* Your instructions *
Only one stretch of the data below should be repeated: the lines from the line containing "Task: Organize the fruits" through the line containing "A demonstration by", inclusive, exactly as they are.

Stored entries
#####

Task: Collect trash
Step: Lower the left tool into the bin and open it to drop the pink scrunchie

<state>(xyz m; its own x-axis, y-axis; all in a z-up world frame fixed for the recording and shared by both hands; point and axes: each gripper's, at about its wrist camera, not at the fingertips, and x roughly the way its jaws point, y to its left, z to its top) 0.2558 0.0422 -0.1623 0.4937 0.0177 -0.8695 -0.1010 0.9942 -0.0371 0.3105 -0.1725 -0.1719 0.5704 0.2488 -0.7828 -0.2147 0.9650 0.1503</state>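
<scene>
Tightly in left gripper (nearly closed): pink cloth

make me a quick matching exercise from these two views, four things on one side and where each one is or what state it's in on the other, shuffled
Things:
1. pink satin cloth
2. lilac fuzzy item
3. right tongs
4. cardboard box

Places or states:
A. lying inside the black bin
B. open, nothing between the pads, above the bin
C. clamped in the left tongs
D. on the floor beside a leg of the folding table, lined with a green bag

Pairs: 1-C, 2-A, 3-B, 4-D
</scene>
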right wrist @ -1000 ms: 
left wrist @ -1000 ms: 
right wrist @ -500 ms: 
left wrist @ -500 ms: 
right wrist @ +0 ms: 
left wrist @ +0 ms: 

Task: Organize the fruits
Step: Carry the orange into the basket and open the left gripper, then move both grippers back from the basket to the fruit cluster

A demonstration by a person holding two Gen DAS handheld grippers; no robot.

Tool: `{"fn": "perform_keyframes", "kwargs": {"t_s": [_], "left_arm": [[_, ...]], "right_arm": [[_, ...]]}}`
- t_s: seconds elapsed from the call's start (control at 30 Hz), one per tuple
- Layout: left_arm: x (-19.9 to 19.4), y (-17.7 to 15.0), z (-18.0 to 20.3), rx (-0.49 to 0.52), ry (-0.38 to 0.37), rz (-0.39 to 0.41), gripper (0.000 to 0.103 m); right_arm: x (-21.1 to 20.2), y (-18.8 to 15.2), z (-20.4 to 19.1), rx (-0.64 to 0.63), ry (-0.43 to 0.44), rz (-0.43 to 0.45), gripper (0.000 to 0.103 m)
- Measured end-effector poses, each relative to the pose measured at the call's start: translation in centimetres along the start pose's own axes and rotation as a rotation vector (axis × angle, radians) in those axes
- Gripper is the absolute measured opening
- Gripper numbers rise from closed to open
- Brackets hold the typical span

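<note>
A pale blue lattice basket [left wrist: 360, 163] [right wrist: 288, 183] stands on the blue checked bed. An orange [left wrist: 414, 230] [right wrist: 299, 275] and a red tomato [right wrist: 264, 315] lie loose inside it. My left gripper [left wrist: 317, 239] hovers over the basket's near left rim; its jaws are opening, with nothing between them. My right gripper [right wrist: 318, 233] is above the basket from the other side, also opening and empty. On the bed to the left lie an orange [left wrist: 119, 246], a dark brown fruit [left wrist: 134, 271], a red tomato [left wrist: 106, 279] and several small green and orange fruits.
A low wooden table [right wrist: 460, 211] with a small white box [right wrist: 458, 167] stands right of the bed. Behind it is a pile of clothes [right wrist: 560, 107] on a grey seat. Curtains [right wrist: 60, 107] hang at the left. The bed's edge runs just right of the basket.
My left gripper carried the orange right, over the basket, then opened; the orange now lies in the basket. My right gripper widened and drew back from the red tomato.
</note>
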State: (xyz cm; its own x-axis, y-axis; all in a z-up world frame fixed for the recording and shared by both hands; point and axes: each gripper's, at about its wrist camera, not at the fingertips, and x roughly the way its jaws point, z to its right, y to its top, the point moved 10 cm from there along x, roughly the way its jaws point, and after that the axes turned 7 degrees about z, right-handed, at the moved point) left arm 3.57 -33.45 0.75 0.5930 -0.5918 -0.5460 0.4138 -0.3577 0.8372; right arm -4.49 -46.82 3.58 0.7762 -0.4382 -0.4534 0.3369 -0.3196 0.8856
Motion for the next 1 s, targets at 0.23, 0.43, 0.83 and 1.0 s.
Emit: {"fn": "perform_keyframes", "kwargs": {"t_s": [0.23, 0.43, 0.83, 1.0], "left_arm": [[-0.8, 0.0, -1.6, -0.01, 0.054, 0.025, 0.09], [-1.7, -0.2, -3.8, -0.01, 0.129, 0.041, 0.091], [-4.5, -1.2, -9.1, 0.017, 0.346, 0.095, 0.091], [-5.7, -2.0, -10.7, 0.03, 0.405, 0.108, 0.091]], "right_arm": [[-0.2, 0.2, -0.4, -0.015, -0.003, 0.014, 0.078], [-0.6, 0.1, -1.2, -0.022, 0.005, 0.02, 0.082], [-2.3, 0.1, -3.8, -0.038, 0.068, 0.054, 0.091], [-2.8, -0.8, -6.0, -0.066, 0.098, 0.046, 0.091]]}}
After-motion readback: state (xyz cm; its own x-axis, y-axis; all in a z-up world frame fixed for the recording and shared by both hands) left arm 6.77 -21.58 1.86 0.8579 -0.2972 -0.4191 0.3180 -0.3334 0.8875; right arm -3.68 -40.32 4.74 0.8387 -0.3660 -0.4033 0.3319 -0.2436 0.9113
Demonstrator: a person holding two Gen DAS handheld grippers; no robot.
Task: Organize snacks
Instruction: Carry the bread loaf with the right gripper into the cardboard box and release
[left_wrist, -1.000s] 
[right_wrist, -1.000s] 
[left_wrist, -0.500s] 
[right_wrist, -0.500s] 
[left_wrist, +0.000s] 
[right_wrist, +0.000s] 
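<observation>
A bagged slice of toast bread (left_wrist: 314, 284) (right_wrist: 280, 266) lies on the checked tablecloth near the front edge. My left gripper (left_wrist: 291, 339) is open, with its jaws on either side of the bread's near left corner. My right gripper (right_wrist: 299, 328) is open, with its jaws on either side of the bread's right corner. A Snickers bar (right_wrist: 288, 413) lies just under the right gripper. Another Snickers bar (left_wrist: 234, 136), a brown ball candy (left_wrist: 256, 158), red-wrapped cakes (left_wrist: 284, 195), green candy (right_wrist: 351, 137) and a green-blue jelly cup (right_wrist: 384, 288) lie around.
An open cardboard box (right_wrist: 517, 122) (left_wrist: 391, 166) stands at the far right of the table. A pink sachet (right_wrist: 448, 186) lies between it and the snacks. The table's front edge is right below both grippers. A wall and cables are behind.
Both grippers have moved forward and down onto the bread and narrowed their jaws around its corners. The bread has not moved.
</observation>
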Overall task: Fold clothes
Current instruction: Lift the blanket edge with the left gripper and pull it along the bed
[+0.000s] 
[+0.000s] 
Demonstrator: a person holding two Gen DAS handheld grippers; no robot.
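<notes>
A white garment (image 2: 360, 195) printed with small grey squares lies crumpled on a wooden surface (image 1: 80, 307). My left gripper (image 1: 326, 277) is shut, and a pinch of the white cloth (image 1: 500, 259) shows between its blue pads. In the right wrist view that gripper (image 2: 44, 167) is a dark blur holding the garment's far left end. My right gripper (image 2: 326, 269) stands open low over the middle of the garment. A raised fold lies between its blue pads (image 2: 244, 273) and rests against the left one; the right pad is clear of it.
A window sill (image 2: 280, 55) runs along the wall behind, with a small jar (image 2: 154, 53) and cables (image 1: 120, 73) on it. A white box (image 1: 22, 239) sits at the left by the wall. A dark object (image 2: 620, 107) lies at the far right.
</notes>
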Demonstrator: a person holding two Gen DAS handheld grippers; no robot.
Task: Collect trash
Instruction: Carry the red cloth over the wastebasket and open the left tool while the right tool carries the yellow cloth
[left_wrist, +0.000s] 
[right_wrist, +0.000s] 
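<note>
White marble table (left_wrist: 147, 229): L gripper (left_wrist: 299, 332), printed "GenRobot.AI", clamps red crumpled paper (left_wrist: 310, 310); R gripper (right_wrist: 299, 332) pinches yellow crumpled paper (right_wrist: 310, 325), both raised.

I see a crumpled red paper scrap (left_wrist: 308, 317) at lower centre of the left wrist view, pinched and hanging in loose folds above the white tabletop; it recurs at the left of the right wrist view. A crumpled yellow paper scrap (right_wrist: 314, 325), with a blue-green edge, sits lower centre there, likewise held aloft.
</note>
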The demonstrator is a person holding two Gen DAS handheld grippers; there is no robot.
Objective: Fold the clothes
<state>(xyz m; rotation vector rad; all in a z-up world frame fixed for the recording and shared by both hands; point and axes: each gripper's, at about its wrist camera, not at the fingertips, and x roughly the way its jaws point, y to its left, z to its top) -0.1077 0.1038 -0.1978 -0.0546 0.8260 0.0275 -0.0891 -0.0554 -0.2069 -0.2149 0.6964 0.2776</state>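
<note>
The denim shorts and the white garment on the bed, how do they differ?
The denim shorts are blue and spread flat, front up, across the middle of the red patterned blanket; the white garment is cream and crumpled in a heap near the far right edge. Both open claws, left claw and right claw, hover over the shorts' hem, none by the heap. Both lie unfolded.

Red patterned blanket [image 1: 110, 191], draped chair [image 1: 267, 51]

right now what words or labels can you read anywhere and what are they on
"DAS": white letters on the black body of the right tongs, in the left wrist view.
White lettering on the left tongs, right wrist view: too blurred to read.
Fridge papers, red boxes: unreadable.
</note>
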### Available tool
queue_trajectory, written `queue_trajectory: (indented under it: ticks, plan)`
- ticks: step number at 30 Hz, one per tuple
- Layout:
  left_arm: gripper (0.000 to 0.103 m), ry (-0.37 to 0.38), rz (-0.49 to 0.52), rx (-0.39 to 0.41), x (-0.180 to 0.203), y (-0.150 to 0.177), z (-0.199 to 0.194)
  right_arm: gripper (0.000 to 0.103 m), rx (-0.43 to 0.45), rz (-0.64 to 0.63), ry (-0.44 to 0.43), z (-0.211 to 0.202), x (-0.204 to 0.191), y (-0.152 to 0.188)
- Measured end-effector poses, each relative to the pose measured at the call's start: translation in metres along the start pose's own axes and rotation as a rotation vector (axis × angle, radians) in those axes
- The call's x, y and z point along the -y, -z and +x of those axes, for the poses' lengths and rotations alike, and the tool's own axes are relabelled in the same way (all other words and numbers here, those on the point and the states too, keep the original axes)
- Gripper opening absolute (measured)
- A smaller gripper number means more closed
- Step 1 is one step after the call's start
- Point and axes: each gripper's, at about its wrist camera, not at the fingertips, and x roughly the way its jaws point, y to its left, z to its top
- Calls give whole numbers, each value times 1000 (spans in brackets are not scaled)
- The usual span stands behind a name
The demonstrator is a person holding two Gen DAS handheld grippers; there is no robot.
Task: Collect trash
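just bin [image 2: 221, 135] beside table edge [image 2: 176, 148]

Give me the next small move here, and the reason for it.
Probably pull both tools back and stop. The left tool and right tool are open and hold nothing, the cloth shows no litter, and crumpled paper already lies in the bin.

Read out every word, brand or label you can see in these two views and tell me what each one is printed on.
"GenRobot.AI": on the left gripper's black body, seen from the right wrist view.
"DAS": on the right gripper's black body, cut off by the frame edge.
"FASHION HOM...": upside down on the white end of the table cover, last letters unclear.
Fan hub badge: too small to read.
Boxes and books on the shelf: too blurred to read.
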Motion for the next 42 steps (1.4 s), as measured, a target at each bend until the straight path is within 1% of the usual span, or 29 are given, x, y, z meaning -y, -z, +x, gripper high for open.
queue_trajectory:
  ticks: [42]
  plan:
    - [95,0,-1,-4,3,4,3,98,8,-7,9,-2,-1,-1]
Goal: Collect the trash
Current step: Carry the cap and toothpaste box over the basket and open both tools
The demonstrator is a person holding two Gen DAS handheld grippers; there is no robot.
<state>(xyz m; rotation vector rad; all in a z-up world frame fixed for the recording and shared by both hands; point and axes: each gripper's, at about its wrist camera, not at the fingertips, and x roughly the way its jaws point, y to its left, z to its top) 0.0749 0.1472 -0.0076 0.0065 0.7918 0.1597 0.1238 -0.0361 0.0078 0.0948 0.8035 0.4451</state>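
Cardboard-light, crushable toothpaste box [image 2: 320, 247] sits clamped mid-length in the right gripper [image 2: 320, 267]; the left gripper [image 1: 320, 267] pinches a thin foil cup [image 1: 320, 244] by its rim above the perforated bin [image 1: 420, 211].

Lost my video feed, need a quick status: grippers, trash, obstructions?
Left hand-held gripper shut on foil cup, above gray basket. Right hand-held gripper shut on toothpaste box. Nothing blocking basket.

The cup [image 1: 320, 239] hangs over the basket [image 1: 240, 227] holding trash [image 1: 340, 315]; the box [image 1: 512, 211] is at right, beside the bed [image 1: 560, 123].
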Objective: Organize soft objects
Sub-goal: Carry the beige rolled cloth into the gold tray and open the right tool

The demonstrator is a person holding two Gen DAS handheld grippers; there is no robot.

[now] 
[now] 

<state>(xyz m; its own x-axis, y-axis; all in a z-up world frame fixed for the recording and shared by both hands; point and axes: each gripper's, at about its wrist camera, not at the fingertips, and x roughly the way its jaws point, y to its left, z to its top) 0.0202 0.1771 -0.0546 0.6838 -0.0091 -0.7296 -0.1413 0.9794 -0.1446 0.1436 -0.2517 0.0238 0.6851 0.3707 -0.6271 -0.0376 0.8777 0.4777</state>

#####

* Expected answer *
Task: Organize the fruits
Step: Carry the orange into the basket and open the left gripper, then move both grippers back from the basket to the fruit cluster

A demonstration by a person holding two Gen DAS handheld grippers; no robot.

Nothing remains to be added to the output.